--- Problem requirements ---
Using the data beneath this instruction, retype only the lines from the one that contains "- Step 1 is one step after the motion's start" down to the one that contains "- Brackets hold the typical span", both included, exactly as they appear.
►
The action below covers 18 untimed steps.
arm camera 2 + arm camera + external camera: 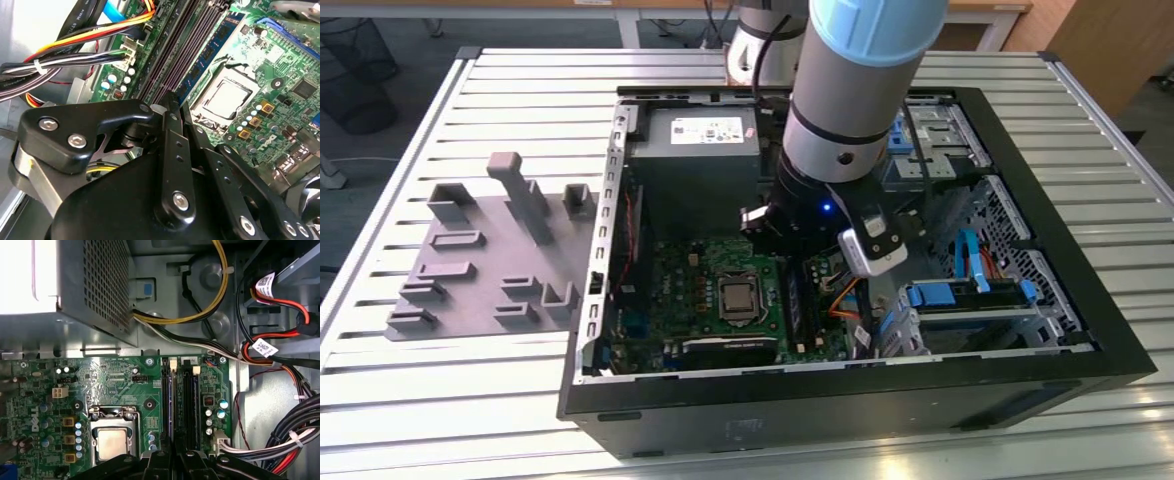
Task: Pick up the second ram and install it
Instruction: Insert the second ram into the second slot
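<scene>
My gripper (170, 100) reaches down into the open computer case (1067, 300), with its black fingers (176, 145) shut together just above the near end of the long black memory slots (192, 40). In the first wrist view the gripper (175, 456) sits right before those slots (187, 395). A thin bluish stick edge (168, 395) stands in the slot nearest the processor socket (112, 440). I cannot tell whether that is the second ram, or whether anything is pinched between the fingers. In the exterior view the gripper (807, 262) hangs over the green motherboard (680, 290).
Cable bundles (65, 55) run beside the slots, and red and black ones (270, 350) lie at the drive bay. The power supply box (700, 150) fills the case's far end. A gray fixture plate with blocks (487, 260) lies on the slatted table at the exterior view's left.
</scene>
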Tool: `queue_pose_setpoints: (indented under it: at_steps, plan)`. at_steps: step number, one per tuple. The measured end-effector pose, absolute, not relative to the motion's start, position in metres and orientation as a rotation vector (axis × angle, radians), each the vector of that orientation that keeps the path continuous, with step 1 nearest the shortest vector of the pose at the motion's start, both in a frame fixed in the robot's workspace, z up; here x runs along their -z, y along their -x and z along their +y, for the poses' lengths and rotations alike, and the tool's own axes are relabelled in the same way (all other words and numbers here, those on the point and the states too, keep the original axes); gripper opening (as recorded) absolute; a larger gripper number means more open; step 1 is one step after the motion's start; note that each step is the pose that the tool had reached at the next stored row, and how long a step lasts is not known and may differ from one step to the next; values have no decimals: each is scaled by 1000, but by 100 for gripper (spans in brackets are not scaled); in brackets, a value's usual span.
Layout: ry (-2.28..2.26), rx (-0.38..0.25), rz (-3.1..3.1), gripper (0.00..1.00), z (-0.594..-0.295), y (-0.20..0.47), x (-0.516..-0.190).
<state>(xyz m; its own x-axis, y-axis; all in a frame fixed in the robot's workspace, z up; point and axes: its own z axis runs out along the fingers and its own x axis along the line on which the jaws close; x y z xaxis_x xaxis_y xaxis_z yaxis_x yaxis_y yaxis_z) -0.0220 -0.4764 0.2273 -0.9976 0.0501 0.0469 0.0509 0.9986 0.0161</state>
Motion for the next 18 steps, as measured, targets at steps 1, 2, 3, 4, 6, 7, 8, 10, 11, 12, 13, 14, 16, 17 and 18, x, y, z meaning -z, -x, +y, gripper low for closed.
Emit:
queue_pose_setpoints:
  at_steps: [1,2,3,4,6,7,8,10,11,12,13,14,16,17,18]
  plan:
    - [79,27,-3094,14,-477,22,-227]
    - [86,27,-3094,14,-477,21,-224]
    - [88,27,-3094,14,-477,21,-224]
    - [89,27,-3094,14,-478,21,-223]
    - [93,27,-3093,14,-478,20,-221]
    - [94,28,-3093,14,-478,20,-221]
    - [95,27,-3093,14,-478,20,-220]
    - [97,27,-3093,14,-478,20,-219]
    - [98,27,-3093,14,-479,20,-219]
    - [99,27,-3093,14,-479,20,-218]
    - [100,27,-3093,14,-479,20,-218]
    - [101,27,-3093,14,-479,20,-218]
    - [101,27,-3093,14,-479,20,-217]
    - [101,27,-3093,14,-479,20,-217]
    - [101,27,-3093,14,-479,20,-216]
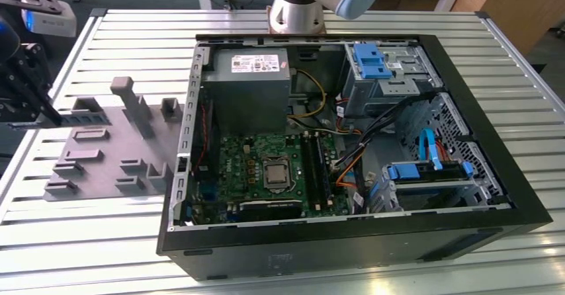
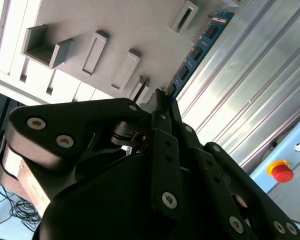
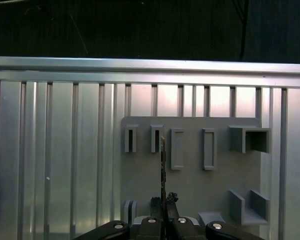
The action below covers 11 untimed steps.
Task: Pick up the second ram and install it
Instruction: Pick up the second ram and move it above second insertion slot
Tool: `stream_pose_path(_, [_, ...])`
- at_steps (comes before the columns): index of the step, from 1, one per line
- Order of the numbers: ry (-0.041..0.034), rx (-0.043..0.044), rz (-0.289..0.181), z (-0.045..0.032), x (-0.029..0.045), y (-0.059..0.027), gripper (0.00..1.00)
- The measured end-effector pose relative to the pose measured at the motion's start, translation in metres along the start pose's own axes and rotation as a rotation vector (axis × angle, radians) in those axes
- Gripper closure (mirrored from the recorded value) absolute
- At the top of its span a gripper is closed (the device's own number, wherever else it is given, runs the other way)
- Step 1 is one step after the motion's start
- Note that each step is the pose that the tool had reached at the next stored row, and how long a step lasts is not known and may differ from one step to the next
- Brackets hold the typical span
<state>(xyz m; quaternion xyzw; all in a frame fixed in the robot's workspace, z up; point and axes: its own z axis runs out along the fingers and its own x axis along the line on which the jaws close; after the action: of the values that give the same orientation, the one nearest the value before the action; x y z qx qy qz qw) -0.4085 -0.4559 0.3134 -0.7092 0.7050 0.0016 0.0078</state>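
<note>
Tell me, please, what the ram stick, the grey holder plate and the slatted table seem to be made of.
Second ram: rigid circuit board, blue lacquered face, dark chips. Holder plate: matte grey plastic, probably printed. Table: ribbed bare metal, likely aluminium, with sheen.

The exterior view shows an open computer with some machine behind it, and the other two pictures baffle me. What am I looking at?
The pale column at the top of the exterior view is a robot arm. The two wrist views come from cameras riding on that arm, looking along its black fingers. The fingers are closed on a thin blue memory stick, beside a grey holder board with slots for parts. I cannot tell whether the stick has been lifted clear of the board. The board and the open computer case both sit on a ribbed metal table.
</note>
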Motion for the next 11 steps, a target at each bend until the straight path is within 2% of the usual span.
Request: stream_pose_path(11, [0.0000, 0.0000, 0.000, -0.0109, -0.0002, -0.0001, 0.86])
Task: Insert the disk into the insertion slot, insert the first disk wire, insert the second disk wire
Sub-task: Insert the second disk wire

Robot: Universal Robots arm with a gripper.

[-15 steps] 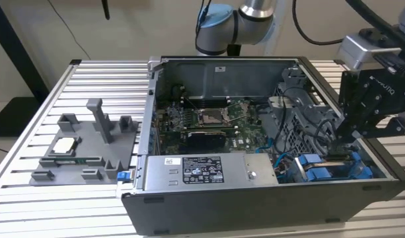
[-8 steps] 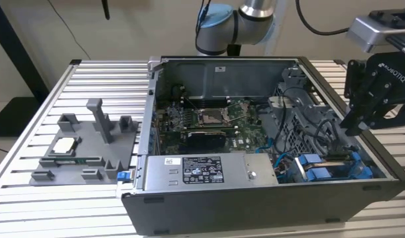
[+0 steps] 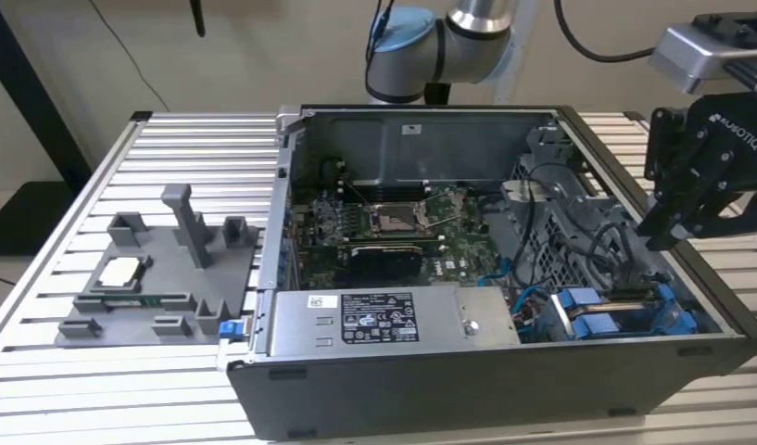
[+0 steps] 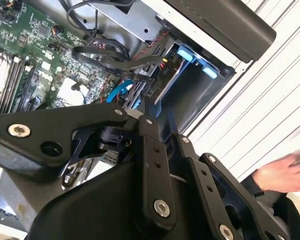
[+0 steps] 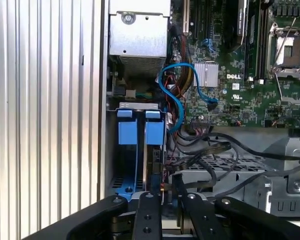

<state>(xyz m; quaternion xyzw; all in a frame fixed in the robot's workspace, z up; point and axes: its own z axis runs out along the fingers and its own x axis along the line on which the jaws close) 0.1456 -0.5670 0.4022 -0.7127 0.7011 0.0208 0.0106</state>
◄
--- Answer to the problem ---
- Step 1 is one step after the motion's start
- Note that each step is the pose that the tool had reached at the next stored row, and how long a step lasts is not known and may differ from one step to the next
- Brackets hold the typical span

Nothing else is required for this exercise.